If any of you had the privilege of growing up, as I did, the child of Indian parents in a Western setting, you might have a sharp recollection of the first time you ate meat.

Despite the habits of a growing number of modern Indians, Hindus are essentially herbivores, and so for the first 15 years of my life it was all idli, dhosa, rasam, poori, bhaji, palak paneer and the like – admittedly not a bad deal for a grown-up, let alone a spoilt kid, which is why I ended up as fat as I did.

But when the moment came for the adolescent Englishman in me to assert his dominance over an Indian inheritance, it was through an act of meat-eating defiance. I remember it like it was yesterday.

My father, brother and I were within sight of a Dallas Chicken at the bottom of Franciscan Road in Tooting, from whose greasy depths the salted odour of fried poultry wafted out and under our nostrils. We were hungry, having done the Saturday-morning grocery run. My brother, being older and the rebellious type – think James Dean in k a Nehru suit – had already tasted animal flesh, and boasted of its puberty-inducing properties (I was a late developer).
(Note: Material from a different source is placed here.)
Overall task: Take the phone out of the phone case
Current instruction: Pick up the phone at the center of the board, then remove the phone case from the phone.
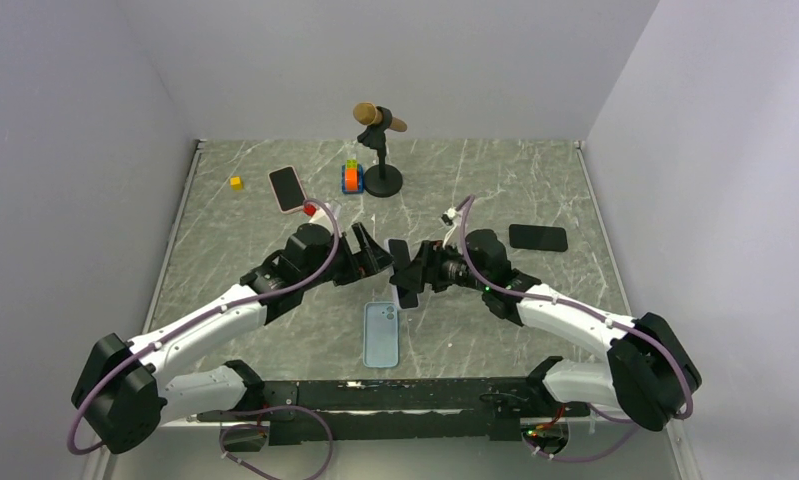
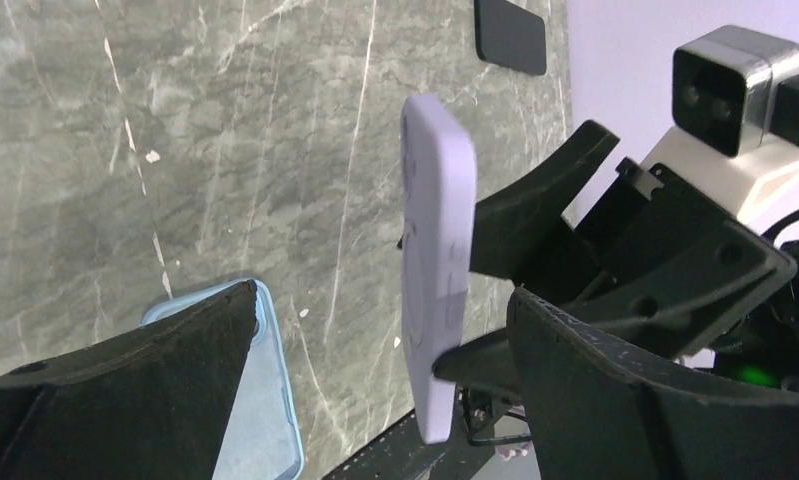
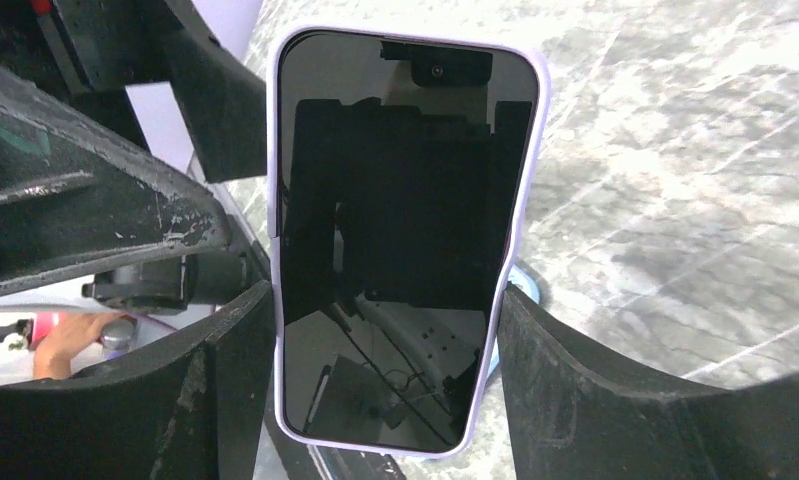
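Right fingers (image 3: 595,390) are clamped on the long sides of the lilac case (image 2: 437,260), with the phone (image 3: 395,230) seated inside it. Its screen faces the right gripper (image 3: 385,300), and the whole thing is held off the table (image 1: 545,190) near the middle. The left gripper (image 2: 380,300) lines up on the case's back with its own fingers (image 2: 125,390) spread wide, touching nothing that I can make out. Here's the danger: that side squeeze likely pinches the case rim onto the phone, so a push from behind may twist the whole bundle out of the grip rather than free the phone. And if the phone does pop loose, nothing is under it; it drops towards the light-blue handset (image 1: 381,335) lying flat at 6 o'clock. The two wrists sit nose to nose, so a clumsy reach could knock finger on finger. Room-wise, a black phone (image 1: 538,237) lies well apart at 2 o'clock and a pink-cased phone (image 1: 287,189) at 10. The microphone stand (image 1: 382,180) is at 12 with a small toy (image 1: 351,178) just beside it. The table edges are far off, and bare marble lies between the held phone and the black one.
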You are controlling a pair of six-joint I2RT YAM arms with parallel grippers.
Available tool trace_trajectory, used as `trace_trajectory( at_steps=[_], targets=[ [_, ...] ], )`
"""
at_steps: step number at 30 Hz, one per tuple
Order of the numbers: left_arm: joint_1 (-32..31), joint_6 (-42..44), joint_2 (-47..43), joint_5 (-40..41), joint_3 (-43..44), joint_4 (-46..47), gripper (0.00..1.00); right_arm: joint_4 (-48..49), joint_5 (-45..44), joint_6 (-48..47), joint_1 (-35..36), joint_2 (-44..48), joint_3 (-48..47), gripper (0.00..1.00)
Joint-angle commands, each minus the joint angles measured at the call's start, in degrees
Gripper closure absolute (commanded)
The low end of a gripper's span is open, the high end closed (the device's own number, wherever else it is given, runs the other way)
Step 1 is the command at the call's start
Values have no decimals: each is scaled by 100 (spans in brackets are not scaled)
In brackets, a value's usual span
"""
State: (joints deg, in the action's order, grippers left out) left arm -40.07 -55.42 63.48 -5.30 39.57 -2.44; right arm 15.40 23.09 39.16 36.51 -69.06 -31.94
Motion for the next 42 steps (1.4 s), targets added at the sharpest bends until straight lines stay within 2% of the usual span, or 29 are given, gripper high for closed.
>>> trace_trajectory(
  at_steps=[1, 6, 11, 18, 20, 24, 25, 31, 36, 37, 38, 42],
  targets=[
    [-177, 394, 3, 514, 388, -178, 2, 693, -2, 92, 276, 74, -278, 100],
    [-195, 373, 67, 1046, 539, -613, 11, 632, -133, 47, 500, 97, -446, 100],
    [-195, 462, 68, 953, 457, -319, 28, 576, -361, -67, 683, 77, -535, 100],
    [-194, 462, 89, 345, 395, 128, 30, 295, -626, -410, 895, -100, -821, 100],
    [-194, 453, 131, 141, 385, 197, 33, 245, -671, -477, 929, -115, -868, 100],
    [-194, 367, 195, -192, 320, 442, 43, 148, -785, -549, 1006, -123, -926, 100],
    [-194, 370, 210, -266, 313, 503, 49, 154, -803, -543, 1030, -114, -913, 100],
    [-196, 542, 315, -567, 373, 614, 70, 142, -857, -547, 1119, -100, -888, 100],
    [-178, 766, 218, -457, 388, 448, 86, 101, -986, -592, 1148, 69, -788, 80],
    [-169, 802, 193, -455, 371, 446, 89, 74, -987, -601, 1148, 82, -787, 73],
    [-160, 824, 157, -453, 349, 441, 91, 36, -998, -616, 1152, 86, -804, 64],
    [-40, 971, 13, -432, 306, 273, 95, -128, -1068, -553, 1144, 9, -837, 7]
  ],
)
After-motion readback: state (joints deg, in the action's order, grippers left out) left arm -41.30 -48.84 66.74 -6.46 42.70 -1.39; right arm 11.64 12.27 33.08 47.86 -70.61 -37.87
Unwilling to confront, for the umpteenth time, his hormonal eldest, my father ceded to a request for us to quell the pangs in our bellies by heading in. Being vegan, he wouldn't touch the chicken; naturally I would have been happy with just chips.
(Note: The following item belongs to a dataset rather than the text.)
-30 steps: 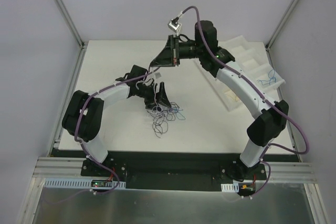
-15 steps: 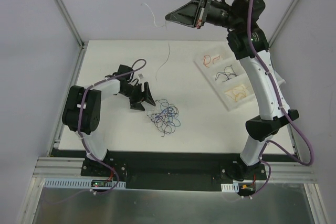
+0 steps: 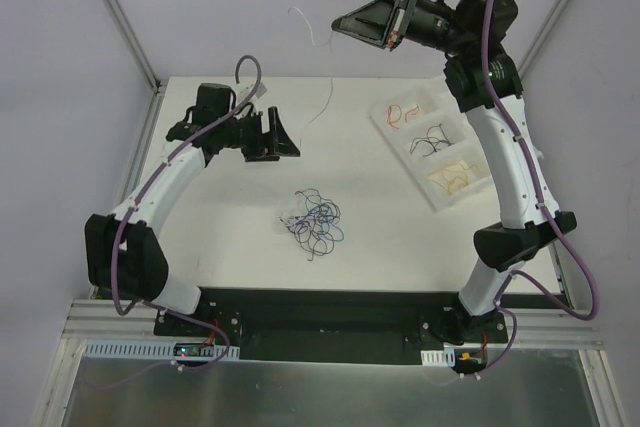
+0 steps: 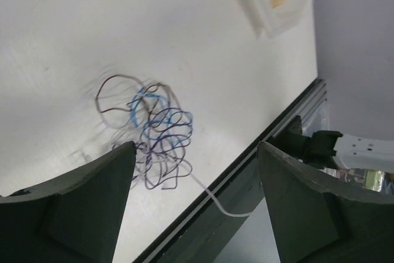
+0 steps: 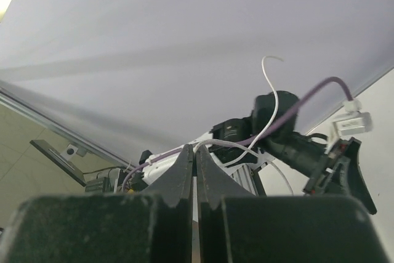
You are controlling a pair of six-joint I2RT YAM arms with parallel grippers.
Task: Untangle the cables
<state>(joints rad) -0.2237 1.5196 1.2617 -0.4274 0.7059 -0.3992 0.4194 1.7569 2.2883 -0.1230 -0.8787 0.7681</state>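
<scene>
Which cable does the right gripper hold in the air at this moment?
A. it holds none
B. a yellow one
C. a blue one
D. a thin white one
D: the right gripper is raised high with its fingers closed on a thin white cable that hangs from it, while the coloured tangle lies on the table.

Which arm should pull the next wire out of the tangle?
Left. The left gripper is open and empty, with the wire tangle framed in its wrist view. The right gripper is raised high, shut on the white cable.
</scene>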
Imagine my surprise, then, when, unbeknown to me, my brother ordered for the both of us, and I was told that what sat, hot and steaming, in the box before me was a chicken burger. This was a challenge to my nascent manhood; and, not wanting to make myself a candidate for a ribbing from a brother with a belly full of chicken, I indulged.

Three separate aspects of that experience are imprinted on my memory. The first is being horribly aware that my father was staring at me during this virginal experience, a fact confirmed by his question: "How does it taste, Amol?" The second was the answer to that question. Fatty, hot, bread-crumbed chicken with lettuce and mayonnaise for company is one of the finer pleasures yet conjured by our species, and no less appreciated for being delivered to a teenage palate.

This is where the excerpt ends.